11On 4 April 2017, a further search warrant was executed at the Blackburn North address.  During the search the following items were located: 

(a) Assorted documents in the name of Mr Tunqiang Yu and Ms Caijiao Ouyang;

(b) 10 packets of Shuang XUI (Large) cigarettes; and

(c) A packet of medium cigarettes and two packets of small cigarettes.  

12In your interview with police on 18 April 201, you denied any knowledge of or involvement in importing cigarettes from China. 

13During the searches that were undertaken a number of foreign cigarettes were located at the following addresses:

·A storage unit, 2007, 54 Lexton Road in Box Hill South, investigators located a cardboard box containing numerous cartons. 

·At 19 Bayley Grove in Doncaster, investigators located five boxes containing cigarettes. 

·In the shipping container that I have previously referred to, investigators located 750,000 cigarettes. 

·In a different shipping container, investigators located 718,000 cigarettes.

·At the property in Blackburn North, investigators located 10 Shuang XUI (Large) cigarettes, one medium cigarettes and two smaller packets of cigarettes. 

14In total, 1, 644, 112 cigarettes were seized in these searches. The total of the duty evaded was calculated at $1,000,298.32. The prosecution and defence agree on this amount.

Charge 2 – Traffick in a drug of dependence – large commercial quantity

15Your offending in respect of Charge 2, is separate from your tobacco offending.  There is an overlap of time for the period 22 January 2017 to 2 February 2017, a period of 10 days.  You are not charged with nor is it alleged that you were involved with the importation of the methylamphetamine. 

16The prosecution allege Wesley Ng, Hing Mak, Ka Chun Ng and Dengyao Ouyang (your brother-in-law), were responsible for the importation of the drugs.  Each of them have left the jurisdiction prior to being arrested by police.  I note your brother-in-law was also involved in the cigarette importations.

17The offending is that between 22 January 2017 and 2 February 2017, as part of your involvement with the syndicate, you were involved in the preparation of a large commercial quantity of methylamphetamine.  The methylamphetamine was largely hidden within a wax substance concealed in laminated floorboard which had been imported from China.  The prosecution do not allege that you, were involved in the importation of the floorboards.
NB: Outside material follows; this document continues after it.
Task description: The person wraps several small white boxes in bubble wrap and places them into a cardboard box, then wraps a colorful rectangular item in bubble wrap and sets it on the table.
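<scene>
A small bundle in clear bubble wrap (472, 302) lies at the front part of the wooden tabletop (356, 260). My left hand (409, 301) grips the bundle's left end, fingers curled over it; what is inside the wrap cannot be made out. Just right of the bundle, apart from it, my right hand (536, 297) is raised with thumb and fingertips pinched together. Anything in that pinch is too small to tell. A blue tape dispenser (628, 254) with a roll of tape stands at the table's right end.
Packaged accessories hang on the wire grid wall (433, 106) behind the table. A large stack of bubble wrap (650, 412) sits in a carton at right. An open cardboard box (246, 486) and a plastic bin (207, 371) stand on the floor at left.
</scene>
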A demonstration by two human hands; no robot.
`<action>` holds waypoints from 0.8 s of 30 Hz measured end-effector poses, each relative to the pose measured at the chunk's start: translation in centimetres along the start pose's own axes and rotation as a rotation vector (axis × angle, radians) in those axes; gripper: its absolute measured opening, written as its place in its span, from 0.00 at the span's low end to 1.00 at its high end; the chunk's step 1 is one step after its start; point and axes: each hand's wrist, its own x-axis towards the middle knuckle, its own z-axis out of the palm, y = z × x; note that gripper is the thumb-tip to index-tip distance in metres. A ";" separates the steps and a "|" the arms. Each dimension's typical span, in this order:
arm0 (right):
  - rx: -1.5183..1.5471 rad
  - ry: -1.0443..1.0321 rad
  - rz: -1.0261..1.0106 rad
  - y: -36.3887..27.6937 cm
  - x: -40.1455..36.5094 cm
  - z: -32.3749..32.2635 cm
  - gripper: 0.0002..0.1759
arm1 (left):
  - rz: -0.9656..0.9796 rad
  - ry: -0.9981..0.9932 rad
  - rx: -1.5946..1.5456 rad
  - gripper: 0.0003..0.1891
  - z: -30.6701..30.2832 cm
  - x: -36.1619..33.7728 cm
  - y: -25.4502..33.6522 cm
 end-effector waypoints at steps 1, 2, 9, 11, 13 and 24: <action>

18This charge relates to methylamphetamine located at two addresses, totalling 6.1052 kilograms as follows: 

(a) A total of 6.0488 kilograms was found within floorboards located at the storage facility unit No.2007 at 54 Lexton Road in Box Hill North:

(i) 168.8 grams of pure methylamphetamine which was found in residue extracted from the floorboards contained within nine of the 10 boxes;

(ii) 5.88 kilograms of pure methylamphetamine located within six remaining laminated floorboards in the last box;

(b) 56.4 grams of methylamphetamine and a plastic carboy containing yellow liquid containing methylamphetamine and water which was located at your home address  in Blackburn North.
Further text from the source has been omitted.